Paul does not prescribe, to the leaders of the church, that they somehow facilitate the social or personal reconciliation of these two antagonists. Instead, he understands that while they may not be personally and socially compatible, in the Lord or with respect to ecclesiastical/spiritual endeavors, they can and should be thus, he instructs that they be brought to share the same doctrinal mind which is, of course, the mind of Christ.

In other words, they might remain socially incompatible but that really isn’t the problem. The problem they have is their need to be taught sound doctrine and spiritually mature so that they become spiritually and ecclesiastically compatible which is quite possible since it does not depend on personal compatibility but instead, the shared Spirit and doctrine of Christ.

The Problem of Christians in the Left Kingdom

What is so difficult for many believers is being a Christian in the kingdom on the left or the civil kingdom. Imagine, as was in the days of Paul, you own a slave who is born again. In the church, that slave might be gifted to fulfill the office of Pastor/Teacher therefore, in that office and in the kingdom on the right, you, the slave owner, would be subject to his ecclesiastical authority.

But, when you depart from that context and into the kingdom on the left, the civil kingdom, he, the slave, immediately is under your jurisdiction and authority. This dynamic is a very, very difficult reality and exercise for many believers.

They mistake the reconciliation, gifts and privileges that all believers have extended to them in the kingdom on the right, the spiritual kingdom, to be transferable, in some manner, to the kingdom on the left. Either they assume this or insist on this which usually is due to theological negligence regarding an understanding of the two kingdoms with their differing divine constructs and protocols. Therefore, such misguided believers are rendered essentially clueless as to the reality that there are fundamental dynamic changes in the paradigms of the two kingdoms which disallows any attempt to import one into or onto the other.

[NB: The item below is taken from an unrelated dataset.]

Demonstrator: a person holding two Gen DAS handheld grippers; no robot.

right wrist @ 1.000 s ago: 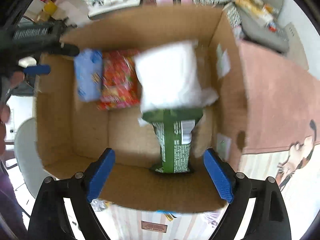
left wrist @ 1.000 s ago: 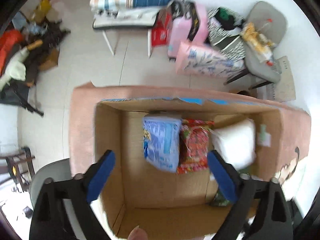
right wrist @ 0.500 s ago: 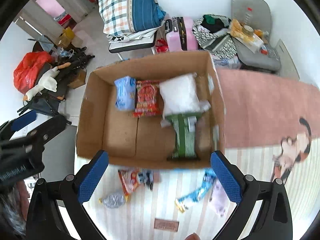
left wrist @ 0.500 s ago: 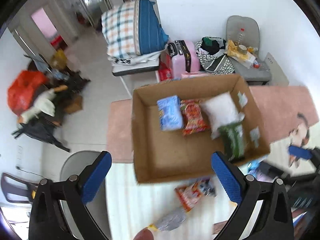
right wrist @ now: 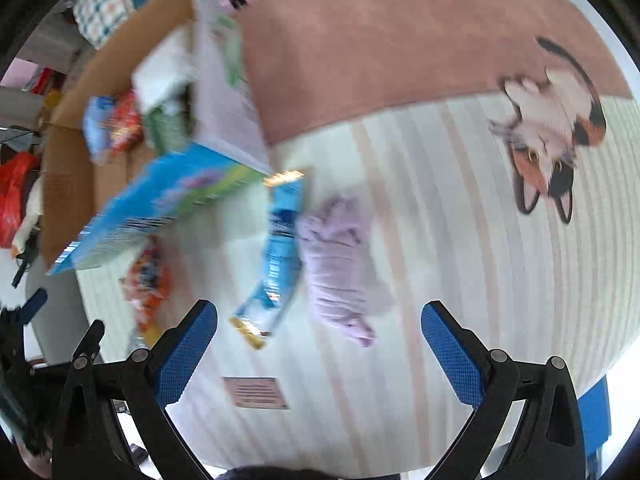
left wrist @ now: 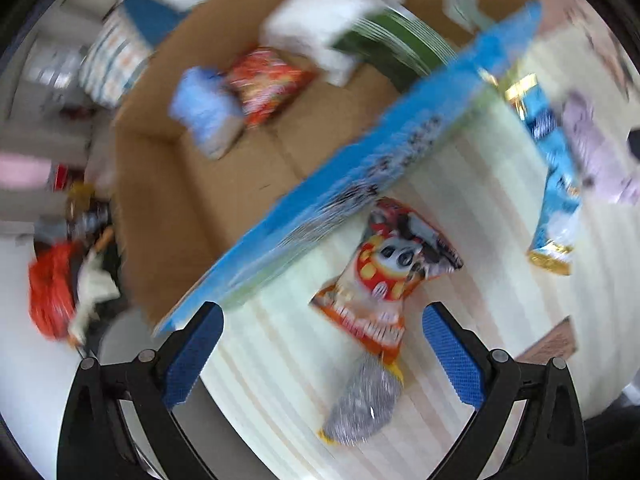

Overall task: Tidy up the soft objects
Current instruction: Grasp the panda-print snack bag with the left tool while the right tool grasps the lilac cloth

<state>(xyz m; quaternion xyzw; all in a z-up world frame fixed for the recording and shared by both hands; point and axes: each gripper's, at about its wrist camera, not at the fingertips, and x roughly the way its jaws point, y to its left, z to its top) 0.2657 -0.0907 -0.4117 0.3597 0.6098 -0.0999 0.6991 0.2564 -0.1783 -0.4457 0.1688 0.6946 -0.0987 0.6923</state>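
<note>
A cardboard box point(left wrist: 168, 200) with a blue printed front point(left wrist: 352, 184) holds a blue pack point(left wrist: 204, 112), a red pack point(left wrist: 268, 84), a white pack point(left wrist: 320, 28) and a green bag point(left wrist: 392, 48). On the striped mat lie a red-orange snack bag point(left wrist: 384, 276), a blue snack bag point(right wrist: 280, 248) and a lilac plush toy point(right wrist: 340, 268). My left gripper point(left wrist: 320, 356) is open and empty just above the red-orange bag. My right gripper point(right wrist: 320, 356) is open and empty, close before the lilac toy and the blue bag. The box also shows in the right wrist view point(right wrist: 72, 184).
The mat point(right wrist: 460, 240) has a cat picture point(right wrist: 548, 128) and a pink band point(right wrist: 380, 40). A small brown label point(right wrist: 256, 392) lies near my right gripper. The left gripper point(right wrist: 24, 344) shows at the right view's left edge. Clutter and a red bag point(left wrist: 52, 288) lie on the floor beyond.
Both grippers have dropped from high above the box to low over the mat. The left now hovers over the red-orange bag, the right before the lilac toy. Both stay open.
</note>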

The Example of our Ecclesiastical/Spiritual Family vs. our Human Family

When we gather with fellow believers or act within the ecclesiastical/spiritual realm, we all see one another as brother, sister, son, daughter, mother and father, spiritually and care for them as such, sometimes even with physical needs. The basis of that fellowship is our reconciliation with Christ and our identifying others as reconciled with Christ, hence, sharing in the same fellowship with Christ which enables us to fellowship together. We are all adopted, together, and related by and in Christ. That is the kingdom on the right, the spiritual or ecclesiastical kingdom.

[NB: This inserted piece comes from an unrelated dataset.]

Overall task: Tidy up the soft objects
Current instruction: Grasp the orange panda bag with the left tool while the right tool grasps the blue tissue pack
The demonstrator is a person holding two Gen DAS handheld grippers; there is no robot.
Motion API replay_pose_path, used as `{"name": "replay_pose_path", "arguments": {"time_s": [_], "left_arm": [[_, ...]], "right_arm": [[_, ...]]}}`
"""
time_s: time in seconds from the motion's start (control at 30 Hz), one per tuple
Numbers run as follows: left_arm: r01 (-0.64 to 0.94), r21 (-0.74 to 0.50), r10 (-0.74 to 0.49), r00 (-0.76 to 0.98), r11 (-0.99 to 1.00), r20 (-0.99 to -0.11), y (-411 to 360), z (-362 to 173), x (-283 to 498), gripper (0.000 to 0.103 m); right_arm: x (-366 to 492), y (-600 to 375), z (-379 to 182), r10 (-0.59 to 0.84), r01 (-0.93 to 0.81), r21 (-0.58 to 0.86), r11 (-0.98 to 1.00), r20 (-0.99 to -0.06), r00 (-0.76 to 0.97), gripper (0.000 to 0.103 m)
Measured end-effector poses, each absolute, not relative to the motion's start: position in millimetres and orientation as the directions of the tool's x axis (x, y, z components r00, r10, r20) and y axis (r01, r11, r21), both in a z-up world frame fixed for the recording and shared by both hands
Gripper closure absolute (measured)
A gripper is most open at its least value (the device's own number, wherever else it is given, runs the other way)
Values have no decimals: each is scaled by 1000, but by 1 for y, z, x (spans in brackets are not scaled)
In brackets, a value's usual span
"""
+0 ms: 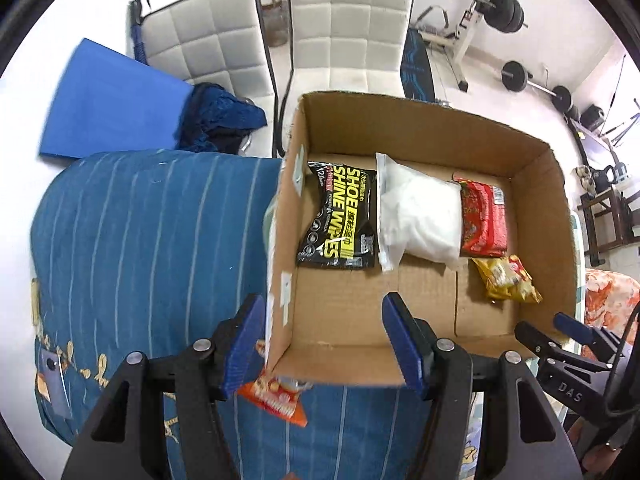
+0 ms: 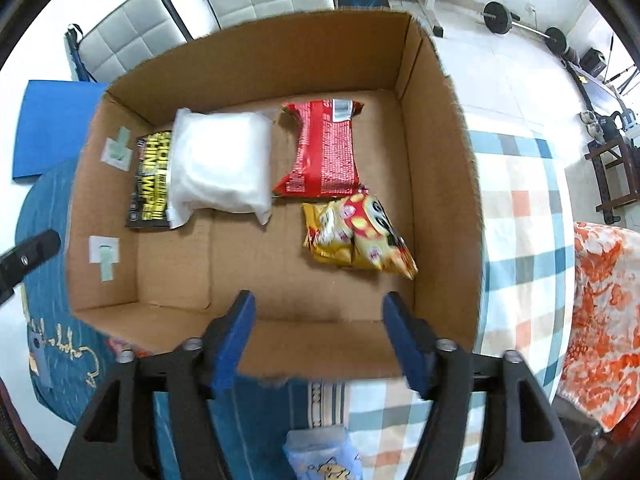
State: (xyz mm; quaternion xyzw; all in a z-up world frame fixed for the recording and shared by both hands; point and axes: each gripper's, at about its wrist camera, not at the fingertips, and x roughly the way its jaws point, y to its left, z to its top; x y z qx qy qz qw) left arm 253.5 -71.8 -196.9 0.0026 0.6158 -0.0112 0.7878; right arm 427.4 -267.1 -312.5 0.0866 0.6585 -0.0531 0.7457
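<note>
So the cardboard box [image 2: 440, 168] sits on a bed with a blue striped cover [image 1: 152, 240], and four soft packs are already lying flat on its floor: a black shoe wipes pack [image 1: 340, 220] at the left, a white pouch [image 2: 220, 164] overlapping its edge, a red packet [image 2: 324, 148] next to that, and a yellow snack bag [image 2: 360, 236] just in front of the red one. The left claw [image 1: 322, 346] hangs over the box's near left corner with its jaws wide apart and nothing between them; the right claw [image 2: 318, 338] sits over the near wall, also spread and empty. An orange snack bag [image 1: 276, 396] lies outside the box on the cover, right under the left claw, and it looks like the next candidate. There's also a pale blue packet [image 2: 324, 456] at the bottom of the right wrist view, though it's too cropped to say what it is. All of this is probably light, crinkly, slippery film with squashy contents, so pinching the flat sealed edge or mid-body gently seems better than squeezing hard.
</note>
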Motion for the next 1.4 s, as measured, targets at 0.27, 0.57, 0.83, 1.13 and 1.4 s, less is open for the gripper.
{"name": "replay_pose_path", "arguments": {"time_s": [0.27,0.57,0.83,1.13,1.4], "left_arm": [[14,-3,-7,333,1000,-943,-73,-164,207,0],[13,-1,-6,369,1000,-929,-68,-149,167,0],[7,109,103,279,994,-955,-57,-197,107,0],[1,132,131,98,991,-986,-36,-270,75,0],[25,115,113,86,993,-990,-18,-281,114,0]], "right_arm": [[393,-249,-256,-4,172,41,984,-967,254,0],[354,-244,-225,8,154,57,986,-954,301,0],[293,-250,-328,6,150,10,989,-1000,26,0],[258,-230,-421,23,111,1,994,-981,-194,0],[263,-226,-435,4,145,-30,989,-973,-230,32]]}}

However, when we enter the context of our human family, which is part of the kingdom on the left and a divine institution which God gave to humanity for its perpetuity, and the time comes for locking our doors to protect our children, to buying clothes for our spouse or children, of caring for our parents with our money and for leaving an inheritance and so forth, to whom, generally, do we attend with such things? We do so toward our biological and/or legally adopted family. Why? We act in this manner because the context of the two kingdoms has change hence, the valid change in the Biblical protocols and subsequent actions. Though we have a spiritual family, we also have a human family (and in many cases our human family are also members of the spiritual family) and the two exist in different kingdoms, with two differing sets of protocols for relating, caring, and being a member and so forth.

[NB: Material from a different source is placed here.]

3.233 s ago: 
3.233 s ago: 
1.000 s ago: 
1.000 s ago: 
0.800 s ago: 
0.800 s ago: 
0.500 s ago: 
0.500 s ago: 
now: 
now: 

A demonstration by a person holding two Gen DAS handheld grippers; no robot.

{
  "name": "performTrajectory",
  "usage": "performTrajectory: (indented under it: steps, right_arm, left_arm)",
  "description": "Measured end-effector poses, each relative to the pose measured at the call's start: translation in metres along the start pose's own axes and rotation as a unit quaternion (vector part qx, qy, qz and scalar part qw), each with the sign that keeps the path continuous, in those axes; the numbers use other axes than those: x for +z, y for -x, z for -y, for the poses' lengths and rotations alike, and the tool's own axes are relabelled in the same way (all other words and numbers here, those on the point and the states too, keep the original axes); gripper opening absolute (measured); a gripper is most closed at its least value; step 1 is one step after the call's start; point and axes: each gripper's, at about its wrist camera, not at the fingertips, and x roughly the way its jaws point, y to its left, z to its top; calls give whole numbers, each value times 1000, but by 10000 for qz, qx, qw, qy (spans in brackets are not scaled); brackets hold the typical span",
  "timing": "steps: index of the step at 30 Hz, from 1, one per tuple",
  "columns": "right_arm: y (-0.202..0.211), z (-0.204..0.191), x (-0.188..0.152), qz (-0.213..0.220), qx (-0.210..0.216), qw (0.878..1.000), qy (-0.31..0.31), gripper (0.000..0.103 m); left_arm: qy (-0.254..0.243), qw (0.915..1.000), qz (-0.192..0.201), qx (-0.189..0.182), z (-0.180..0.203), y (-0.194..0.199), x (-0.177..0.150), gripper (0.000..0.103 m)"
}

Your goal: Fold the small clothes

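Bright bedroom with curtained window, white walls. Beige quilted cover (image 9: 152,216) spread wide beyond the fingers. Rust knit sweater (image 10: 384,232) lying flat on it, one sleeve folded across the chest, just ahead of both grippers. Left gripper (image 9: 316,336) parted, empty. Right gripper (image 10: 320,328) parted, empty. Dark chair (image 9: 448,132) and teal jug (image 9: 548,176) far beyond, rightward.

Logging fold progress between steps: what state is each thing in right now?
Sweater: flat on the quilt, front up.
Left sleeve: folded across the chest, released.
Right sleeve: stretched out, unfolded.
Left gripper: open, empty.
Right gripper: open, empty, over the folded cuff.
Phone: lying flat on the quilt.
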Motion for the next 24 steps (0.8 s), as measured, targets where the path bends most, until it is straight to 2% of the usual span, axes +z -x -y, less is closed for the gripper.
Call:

Both of these have their own set of assigned values by God to which we must adhere. We cannot abide by these, however, if we do not recognize when we leave one context and enter the other. If we do not or cannot recognize the contexts of the two major kingdoms we are doomed, as are these purveyors of the new and libelous doctrine of social-human-personal camaraderie being necessitated within the body of Christ. Ours is and will forever be a spiritual compatibility based on the shared spiritual new birth with its new identity and all of its protocols and blessings.